» **HOW TO COMPLETE THIS TASK**: Find the lines in these entries that include the word "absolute" and state how many there are, with no other words.

(Stored items)
::::::::::

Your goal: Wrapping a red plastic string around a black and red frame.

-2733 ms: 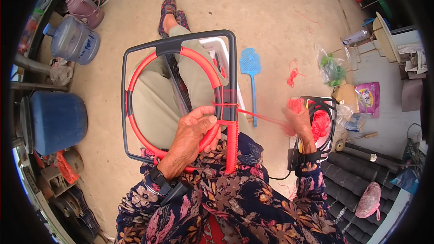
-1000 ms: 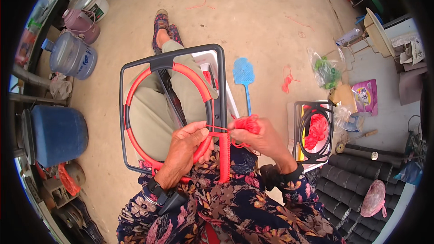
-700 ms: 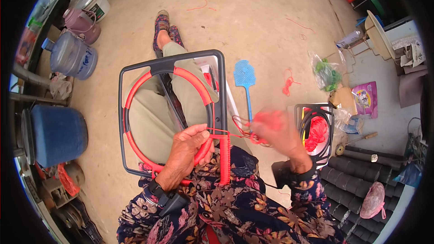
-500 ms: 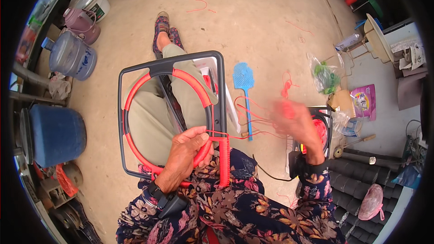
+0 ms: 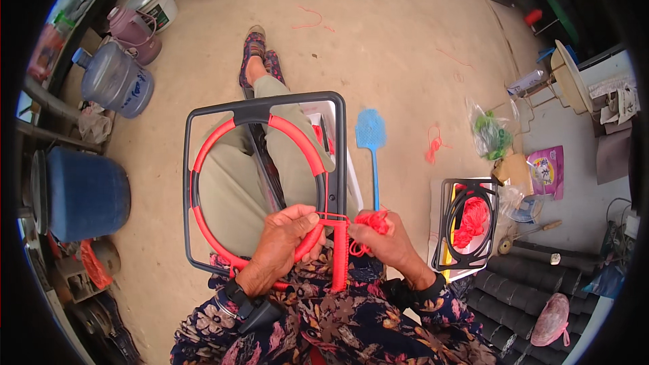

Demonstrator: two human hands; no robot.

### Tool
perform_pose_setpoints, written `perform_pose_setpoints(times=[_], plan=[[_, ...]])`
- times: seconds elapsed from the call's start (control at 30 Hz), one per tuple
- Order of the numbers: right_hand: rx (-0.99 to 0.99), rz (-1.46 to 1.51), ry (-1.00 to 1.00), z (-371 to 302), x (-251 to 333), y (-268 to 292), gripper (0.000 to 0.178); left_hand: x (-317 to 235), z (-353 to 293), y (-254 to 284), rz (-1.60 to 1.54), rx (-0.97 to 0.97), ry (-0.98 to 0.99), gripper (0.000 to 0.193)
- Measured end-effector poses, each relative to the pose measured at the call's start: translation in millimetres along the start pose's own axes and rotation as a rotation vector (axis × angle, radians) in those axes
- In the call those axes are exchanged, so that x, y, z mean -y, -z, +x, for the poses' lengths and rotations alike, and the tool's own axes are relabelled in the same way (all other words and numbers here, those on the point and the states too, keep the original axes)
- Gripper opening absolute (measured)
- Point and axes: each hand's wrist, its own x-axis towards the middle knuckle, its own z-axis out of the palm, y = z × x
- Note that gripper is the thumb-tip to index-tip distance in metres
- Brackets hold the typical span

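Over the lap [image 5: 226,176], left hand [image 5: 284,235] grips the ring [image 5: 304,143] of the frame [image 5: 340,152]; right hand [image 5: 391,243], nearer the side bar [image 5: 339,258], clutches cord [image 5: 372,222] just right of it. Bar runs toward torso [image 5: 324,324].

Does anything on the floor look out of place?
A red cord tangle right of the blue fly swatter and a curved red strand beyond the shoes: they look like stray scraps, apart from the bundle in the right hand.
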Motion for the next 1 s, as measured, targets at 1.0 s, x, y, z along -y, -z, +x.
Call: perform_pose_setpoints(times=[1.0], plan=[[-0.061, 0.199, -0.111, 8.8, 5.0, -14.9, 0.023, -0.5, 1.5, 3.0, -0.051, -0.015, 0.075, 0.016]])
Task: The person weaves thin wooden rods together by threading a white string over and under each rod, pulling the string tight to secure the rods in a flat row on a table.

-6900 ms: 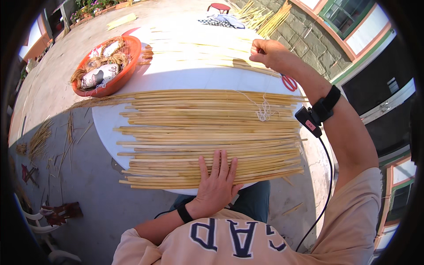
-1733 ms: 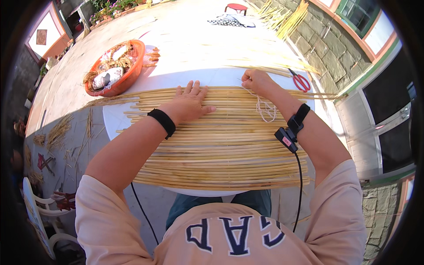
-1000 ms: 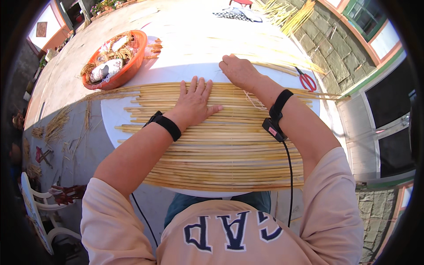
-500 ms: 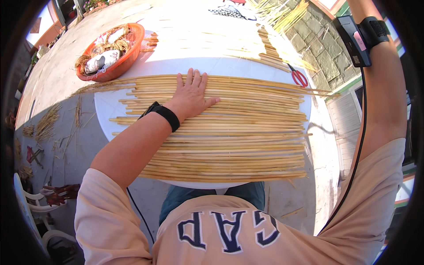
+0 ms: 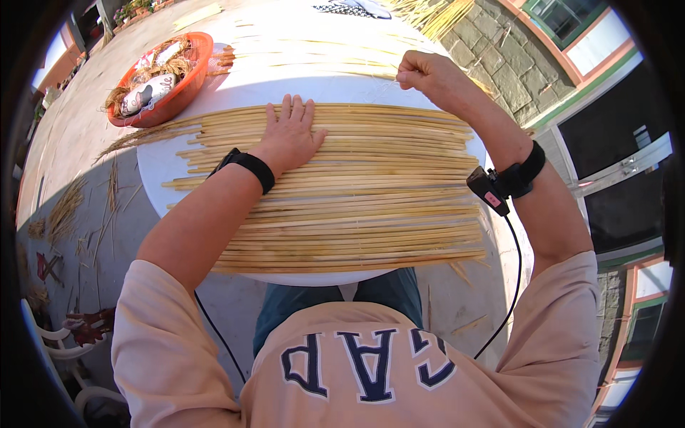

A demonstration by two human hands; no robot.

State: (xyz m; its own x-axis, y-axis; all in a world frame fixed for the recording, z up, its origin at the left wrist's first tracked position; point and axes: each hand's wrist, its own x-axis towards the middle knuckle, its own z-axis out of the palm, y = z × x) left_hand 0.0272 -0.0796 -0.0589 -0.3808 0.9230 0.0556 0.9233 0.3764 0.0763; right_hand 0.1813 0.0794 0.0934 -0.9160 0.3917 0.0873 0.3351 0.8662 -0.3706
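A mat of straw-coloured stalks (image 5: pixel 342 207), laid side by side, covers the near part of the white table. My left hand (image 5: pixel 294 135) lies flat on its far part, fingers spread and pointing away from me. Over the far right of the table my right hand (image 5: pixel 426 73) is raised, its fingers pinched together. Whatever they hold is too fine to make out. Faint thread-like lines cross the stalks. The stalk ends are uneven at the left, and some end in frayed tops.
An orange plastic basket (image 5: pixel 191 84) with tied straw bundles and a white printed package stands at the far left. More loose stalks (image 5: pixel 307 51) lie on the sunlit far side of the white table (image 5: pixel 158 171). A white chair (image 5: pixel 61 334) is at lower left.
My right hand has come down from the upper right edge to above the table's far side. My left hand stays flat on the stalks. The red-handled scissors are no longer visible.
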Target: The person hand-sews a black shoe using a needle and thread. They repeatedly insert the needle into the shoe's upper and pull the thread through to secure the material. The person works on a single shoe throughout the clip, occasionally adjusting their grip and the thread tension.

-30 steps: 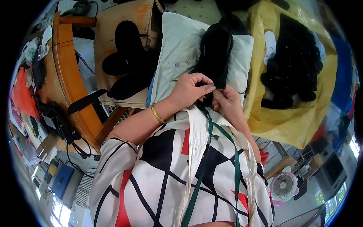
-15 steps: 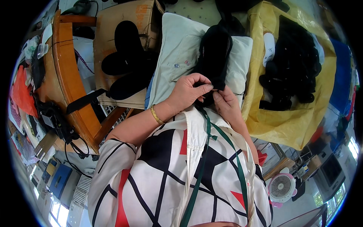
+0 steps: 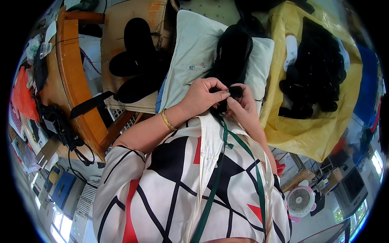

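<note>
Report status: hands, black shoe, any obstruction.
Left hand pinched at, right hand gripping, near end of black shoe. Shoe over pale pillow. Hands partly hide that end.

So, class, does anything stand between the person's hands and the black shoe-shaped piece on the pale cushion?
Nothing visible does: the right hand grips the near end of the black shoe-shaped piece, and the left hand pinches close beside it. The pale cushion lies underneath, not between.

Workshop, black sole-shaped pieces [image 3: 139,38] on cardboard [image 3: 115,30], dark pile [image 3: 316,69] on yellow sheet [image 3: 300,139]
</note>
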### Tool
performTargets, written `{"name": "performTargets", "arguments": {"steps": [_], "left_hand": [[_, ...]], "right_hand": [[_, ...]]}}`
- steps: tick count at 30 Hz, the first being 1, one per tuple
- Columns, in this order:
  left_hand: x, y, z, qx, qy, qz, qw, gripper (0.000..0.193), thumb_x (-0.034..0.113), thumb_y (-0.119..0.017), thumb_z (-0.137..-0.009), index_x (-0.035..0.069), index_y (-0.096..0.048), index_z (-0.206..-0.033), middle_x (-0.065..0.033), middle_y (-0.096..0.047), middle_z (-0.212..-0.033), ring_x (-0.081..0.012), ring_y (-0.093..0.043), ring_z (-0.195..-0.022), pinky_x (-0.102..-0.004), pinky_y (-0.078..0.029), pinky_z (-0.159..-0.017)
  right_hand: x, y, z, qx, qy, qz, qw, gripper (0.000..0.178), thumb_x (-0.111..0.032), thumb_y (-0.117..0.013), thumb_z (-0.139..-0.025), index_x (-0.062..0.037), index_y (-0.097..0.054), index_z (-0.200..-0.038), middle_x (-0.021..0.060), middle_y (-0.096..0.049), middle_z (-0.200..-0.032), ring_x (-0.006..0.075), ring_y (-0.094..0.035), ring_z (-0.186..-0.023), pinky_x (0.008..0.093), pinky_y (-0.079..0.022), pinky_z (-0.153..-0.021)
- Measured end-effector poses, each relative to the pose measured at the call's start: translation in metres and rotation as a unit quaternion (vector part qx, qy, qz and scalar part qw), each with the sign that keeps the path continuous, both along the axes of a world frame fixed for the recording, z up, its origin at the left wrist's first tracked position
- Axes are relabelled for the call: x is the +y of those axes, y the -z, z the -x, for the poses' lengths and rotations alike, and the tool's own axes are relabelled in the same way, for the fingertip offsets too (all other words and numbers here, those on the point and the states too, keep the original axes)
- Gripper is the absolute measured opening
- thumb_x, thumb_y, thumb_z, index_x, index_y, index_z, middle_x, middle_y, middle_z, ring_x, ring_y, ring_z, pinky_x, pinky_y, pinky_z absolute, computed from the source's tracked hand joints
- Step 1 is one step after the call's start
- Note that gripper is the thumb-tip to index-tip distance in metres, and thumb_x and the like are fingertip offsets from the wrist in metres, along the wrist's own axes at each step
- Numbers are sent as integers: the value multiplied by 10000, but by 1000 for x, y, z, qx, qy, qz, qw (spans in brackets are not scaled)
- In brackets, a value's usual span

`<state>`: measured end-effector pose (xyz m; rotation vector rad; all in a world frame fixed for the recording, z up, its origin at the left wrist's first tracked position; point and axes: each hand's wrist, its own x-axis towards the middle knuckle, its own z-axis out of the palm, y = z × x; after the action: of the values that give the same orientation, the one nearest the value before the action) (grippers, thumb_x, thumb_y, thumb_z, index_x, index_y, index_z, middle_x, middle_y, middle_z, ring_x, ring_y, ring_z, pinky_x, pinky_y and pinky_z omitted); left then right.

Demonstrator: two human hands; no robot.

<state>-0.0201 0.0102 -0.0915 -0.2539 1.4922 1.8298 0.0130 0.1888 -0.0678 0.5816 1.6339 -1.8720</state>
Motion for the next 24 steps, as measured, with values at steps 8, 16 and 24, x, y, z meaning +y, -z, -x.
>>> {"name": "performTargets", "arguments": {"steps": [8, 16, 24], "left_hand": [[8, 21, -10, 100, 2, 10, 995, 71, 95, -706, -894, 39, -672, -922, -5, -675, -791, -59, -602, -682, -225, -496, -592], [-3, -12, -2, 79, 106, 30, 991, 179, 174, -663, -920, 38, -604, -1020, -5, -624, -827, -67, -586, -686, -238, -497, -621], [-30, -37, 28, 93, 144, 24, 985, 179, 192, -652, -890, 46, -589, -972, -23, -617, -822, -97, -595, -633, -258, -494, -541]], "right_hand": [[0, 1, 14, 111, -65, -92, 987, 268, -216, -636, -963, -38, -551, -1145, 40, -603, -856, 65, -537, -611, 223, -451, -529], [17, -5, 51, 431, -215, -276, 832, 178, -63, -660, -859, -44, -694, -1033, 112, -662, -1003, 307, -634, -793, 375, -514, -666], [-5, 18, 30, 206, -85, -107, 969, 32, 7, -654, -876, -18, -652, -896, 41, -543, -821, 174, -601, -750, 276, -523, -618]]}}
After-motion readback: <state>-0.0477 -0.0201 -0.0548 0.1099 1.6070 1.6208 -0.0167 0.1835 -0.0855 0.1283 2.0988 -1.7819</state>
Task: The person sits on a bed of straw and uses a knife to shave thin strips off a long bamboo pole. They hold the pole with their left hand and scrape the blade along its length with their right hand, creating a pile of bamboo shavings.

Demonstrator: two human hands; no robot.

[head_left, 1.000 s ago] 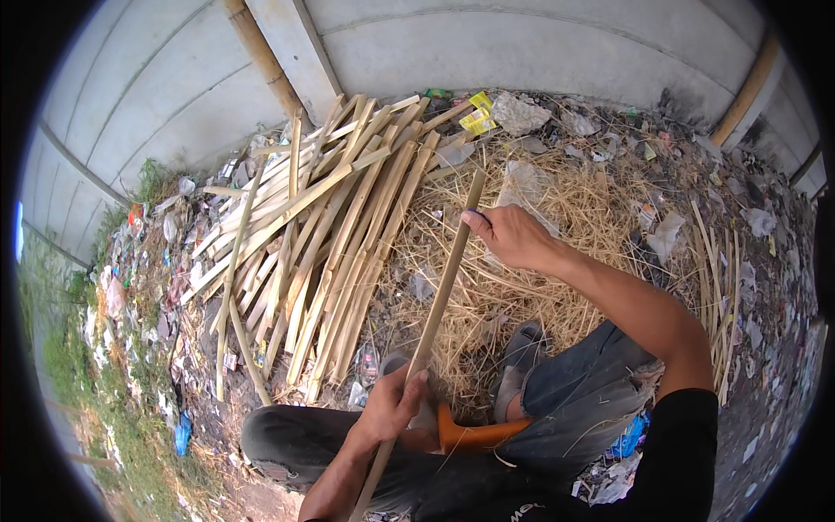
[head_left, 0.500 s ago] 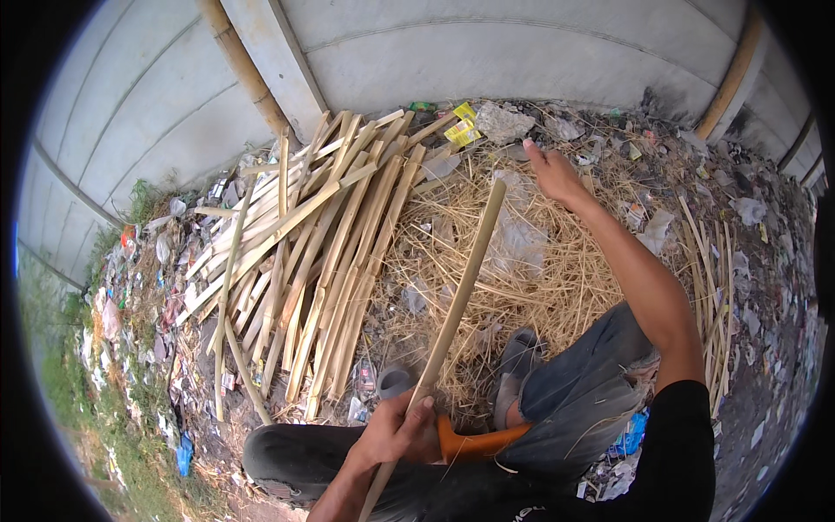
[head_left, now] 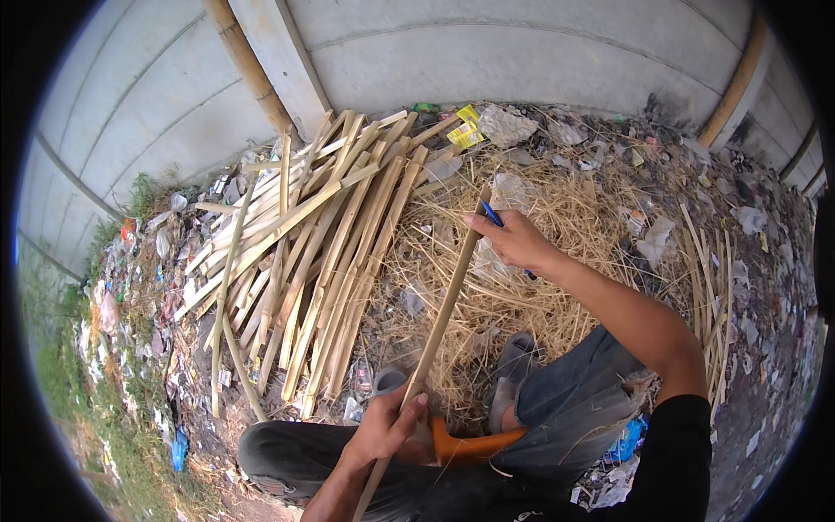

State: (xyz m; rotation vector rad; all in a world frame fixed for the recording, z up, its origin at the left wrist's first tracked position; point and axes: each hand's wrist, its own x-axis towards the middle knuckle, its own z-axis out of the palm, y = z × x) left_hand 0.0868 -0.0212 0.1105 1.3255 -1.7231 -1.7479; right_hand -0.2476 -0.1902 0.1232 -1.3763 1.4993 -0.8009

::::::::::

» **OUTPUT OF THE TASK**: 3